Available data:

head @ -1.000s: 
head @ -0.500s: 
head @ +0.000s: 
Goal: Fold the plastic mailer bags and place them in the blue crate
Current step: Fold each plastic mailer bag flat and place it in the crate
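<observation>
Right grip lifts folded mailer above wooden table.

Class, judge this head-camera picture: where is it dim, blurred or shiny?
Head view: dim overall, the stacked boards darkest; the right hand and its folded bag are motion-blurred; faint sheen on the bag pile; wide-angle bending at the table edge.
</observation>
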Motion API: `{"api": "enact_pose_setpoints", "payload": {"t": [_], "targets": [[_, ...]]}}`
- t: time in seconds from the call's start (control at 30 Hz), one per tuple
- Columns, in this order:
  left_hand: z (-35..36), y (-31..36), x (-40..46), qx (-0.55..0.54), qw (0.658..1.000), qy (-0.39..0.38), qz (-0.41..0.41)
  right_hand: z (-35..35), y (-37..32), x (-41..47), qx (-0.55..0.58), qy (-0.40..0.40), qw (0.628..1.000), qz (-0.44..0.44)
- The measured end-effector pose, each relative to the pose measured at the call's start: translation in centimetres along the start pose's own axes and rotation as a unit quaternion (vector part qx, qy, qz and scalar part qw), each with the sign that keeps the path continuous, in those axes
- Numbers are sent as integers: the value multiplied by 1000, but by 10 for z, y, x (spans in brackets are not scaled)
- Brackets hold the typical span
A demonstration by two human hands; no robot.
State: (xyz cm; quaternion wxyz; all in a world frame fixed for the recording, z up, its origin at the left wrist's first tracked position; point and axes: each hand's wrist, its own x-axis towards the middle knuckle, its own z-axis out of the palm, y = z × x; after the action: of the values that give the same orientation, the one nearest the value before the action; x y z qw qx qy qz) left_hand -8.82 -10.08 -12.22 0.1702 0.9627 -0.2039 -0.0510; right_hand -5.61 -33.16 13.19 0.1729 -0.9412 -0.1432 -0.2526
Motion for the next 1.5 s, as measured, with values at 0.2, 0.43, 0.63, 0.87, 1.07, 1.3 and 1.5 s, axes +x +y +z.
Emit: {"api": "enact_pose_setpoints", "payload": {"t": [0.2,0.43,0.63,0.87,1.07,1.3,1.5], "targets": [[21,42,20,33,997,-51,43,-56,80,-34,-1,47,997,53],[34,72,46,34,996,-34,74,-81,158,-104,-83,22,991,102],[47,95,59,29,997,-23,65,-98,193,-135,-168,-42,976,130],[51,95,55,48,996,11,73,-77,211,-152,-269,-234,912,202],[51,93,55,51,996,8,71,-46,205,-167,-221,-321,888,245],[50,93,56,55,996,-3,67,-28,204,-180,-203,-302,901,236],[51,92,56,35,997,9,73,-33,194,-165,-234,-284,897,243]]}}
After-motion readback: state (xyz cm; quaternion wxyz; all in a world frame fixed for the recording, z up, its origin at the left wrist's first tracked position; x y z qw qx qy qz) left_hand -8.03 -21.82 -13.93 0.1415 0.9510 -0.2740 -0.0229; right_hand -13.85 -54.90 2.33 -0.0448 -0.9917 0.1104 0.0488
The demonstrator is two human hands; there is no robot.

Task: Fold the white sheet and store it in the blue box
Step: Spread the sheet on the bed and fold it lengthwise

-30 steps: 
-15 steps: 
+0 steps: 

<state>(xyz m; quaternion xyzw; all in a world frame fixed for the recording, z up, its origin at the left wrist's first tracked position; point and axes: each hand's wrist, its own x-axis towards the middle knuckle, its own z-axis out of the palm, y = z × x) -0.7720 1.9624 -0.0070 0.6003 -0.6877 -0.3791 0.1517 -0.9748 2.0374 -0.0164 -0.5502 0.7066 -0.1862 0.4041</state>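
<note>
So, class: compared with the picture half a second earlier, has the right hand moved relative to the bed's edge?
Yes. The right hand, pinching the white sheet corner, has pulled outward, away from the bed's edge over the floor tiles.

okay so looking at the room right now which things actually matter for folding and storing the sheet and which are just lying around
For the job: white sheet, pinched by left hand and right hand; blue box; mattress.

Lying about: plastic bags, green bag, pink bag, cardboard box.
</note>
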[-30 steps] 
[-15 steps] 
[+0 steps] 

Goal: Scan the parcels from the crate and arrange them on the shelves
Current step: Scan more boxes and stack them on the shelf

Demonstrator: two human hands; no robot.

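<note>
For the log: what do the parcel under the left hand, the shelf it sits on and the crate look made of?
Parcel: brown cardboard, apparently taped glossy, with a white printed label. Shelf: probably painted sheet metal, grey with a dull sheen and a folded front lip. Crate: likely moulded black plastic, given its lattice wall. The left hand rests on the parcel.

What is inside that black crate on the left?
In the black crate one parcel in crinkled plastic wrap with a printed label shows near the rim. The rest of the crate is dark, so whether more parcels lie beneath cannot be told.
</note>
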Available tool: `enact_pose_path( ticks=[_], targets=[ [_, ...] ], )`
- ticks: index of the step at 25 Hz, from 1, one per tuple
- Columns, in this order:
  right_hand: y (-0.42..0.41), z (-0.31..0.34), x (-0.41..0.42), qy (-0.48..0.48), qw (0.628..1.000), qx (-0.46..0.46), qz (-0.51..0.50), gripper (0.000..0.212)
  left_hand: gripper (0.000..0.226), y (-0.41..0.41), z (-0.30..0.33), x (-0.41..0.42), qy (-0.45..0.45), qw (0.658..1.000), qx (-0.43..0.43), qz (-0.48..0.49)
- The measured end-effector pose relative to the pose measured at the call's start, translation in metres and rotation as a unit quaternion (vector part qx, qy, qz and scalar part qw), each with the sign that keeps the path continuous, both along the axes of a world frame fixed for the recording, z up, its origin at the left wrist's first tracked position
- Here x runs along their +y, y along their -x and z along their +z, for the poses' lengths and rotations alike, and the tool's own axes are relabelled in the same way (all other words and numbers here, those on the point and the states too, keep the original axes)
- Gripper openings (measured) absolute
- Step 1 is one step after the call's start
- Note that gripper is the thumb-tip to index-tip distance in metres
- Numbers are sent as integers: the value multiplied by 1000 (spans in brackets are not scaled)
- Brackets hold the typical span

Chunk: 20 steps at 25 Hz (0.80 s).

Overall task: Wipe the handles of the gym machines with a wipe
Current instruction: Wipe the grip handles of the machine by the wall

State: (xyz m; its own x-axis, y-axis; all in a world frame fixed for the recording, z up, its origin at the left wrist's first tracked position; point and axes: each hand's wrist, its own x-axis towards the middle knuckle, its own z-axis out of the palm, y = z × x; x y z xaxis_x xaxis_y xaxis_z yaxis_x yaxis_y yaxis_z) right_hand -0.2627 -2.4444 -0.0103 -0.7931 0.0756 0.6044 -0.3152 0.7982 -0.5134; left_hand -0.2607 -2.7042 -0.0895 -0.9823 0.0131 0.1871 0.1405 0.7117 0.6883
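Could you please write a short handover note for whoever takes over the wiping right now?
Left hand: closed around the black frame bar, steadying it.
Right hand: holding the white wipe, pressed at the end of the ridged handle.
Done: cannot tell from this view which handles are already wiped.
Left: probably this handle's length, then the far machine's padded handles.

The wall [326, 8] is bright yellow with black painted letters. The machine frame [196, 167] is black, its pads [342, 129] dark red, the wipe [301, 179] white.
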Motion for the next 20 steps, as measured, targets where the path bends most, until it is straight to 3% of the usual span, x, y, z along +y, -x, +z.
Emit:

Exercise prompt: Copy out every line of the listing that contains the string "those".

Exercise answer:
- The measured end-effector pose, each relative to the pose measured at the call's start: translation in centimetres along the start pose's own axes and rotation as a unit quaternion (vector part qx, qy, qz and scalar part qw), each with the sign that keeps the path continuous, in those axes
- Here x runs along their +y, y along their -x and z along their +z, for the poses' lengths and rotations alike, and the tool's own axes are relabelled in the same way (all other words and numbers here, those on the point and the states too, keep the original axes)

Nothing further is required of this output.